Currently, many large-bodied mammals are endangered. By examining past evidence about large mammal extinctions, a team of researchers led by the University of New Mexico (UNM) has analyzed the potentially profound impacts of losing animals such as elephants, rhinoceros, or lions – known in the scientific community as “megafauna” – on the ecosystems in which they are embedded.
“Humans are having drastic effects on large mammals, both directly, such as hunting, and indirectly through land use and climate change,” said Sam Scheiner, a program director in the National Science Foundation’s Division of Environmental Biology. “This study shows that these effects can have profound impacts on ecosystems.”
According to study lead author Felisa Smith, a biologist at UNM, the current conservation status of large-bodied mammals is “dire.” Their massive decline “has serious consequences because they have unique ecological roles.”
“But this sort of biodiversity loss has happened before,” Smith explained. “Humans entering the Americas at the terminal Pleistocene around 13,000 years ago caused a widespread extinction of the large-bodied mammals present then through some of the same activities that endanger mammals today.”

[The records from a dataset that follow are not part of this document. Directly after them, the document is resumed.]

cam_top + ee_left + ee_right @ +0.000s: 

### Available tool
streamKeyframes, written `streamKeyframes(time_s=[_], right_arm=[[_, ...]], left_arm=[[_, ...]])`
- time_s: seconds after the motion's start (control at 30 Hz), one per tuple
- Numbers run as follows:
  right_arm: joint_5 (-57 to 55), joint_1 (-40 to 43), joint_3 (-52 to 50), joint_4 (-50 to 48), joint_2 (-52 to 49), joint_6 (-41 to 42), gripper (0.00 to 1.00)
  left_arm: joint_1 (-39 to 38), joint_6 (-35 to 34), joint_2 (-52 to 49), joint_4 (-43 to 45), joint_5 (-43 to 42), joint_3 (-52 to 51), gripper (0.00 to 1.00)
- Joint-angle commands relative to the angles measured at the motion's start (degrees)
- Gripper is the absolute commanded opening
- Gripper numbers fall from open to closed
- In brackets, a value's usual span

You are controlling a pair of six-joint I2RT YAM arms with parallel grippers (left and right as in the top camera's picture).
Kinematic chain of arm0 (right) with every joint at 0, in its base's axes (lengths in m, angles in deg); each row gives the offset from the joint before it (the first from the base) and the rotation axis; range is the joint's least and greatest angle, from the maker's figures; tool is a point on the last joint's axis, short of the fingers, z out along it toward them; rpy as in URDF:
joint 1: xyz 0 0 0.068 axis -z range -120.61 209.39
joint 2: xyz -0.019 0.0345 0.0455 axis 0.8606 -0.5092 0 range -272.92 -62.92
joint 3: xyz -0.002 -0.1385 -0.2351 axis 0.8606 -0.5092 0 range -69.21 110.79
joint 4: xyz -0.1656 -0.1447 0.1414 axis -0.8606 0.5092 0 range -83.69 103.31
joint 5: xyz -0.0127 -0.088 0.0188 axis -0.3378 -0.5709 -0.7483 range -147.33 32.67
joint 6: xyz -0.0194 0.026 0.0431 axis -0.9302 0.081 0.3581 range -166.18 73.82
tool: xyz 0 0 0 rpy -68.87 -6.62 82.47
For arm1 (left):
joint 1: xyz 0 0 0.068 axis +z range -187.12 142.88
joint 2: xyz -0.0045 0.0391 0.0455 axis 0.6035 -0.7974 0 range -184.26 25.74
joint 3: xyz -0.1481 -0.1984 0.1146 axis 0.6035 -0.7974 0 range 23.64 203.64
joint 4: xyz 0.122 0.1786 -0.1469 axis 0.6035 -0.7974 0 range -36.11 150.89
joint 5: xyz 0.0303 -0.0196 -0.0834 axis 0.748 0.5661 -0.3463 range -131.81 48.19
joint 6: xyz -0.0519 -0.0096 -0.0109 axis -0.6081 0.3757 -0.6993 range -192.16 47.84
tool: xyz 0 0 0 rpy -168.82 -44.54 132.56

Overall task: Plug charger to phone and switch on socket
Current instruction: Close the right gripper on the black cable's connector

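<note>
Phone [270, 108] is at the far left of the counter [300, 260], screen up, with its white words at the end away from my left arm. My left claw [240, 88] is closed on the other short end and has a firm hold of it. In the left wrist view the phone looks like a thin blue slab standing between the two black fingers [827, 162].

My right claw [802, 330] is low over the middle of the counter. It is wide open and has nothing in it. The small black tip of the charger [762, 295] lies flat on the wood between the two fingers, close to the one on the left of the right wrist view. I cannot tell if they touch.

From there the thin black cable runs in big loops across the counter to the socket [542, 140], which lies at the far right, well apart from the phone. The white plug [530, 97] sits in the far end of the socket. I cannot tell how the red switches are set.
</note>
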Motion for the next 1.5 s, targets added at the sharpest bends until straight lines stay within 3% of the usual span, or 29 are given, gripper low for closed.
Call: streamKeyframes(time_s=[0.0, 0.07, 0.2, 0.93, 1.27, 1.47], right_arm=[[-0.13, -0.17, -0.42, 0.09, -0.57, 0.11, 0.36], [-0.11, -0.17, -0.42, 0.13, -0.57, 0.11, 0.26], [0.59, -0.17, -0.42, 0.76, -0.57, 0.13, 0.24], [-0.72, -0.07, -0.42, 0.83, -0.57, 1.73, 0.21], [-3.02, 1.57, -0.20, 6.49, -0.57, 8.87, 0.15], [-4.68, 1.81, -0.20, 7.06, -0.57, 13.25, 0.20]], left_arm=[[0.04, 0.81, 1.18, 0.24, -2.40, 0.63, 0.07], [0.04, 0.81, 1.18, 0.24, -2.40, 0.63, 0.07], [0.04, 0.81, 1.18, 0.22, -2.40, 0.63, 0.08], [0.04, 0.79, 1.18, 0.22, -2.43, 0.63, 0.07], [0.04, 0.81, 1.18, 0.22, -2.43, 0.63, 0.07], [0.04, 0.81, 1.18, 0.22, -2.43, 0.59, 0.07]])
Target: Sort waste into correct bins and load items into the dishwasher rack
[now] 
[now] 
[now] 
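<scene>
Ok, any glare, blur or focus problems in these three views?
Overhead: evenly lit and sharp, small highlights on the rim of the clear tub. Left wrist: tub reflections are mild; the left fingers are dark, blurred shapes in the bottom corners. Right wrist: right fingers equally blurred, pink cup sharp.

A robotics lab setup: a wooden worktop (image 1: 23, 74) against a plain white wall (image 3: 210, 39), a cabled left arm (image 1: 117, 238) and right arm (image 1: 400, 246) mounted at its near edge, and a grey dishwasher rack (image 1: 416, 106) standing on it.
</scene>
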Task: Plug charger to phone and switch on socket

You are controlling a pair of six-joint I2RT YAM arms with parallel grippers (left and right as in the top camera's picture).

The scientists used the fossil records documenting this earlier extinction event to examine what happened to the surviving animals, by focusing on a mammal community in the Edwards Plateau of Texas. They characterized their diets by measuring stable isotopes in fossil bones, and estimated their body sizes by measuring their teeth and long bones, thus managing to reconstruct the ancient food web of the Pleistocene to better understand how it changed after extinction.
“We [found] significant reorganization of the community, particularly among carnivores, a loss of ecological complexity, and many vacant niches. The loss of complexity likely meant a reduction in ecosystem resilience,” the author reported.
Such ecosystem consequences are likely to emerge now too, with the decline of elephant, giraffe, rhinoceros, and other large-bodied mammal populations. Since these animals play a critical role in influencing ecological interactions and biochemical cycles, their loss would severely de-structure the ecosystems in which they currently live.
“It is critically important to understand how the decline or potential extinction of Earth’s last remaining large-bodied mammals might change ecosystems. We can’t afford to lose these large-bodied mammals,” Smith concluded.
The study is published in the journal Proceedings of the National Academy of Sciences (PNAS).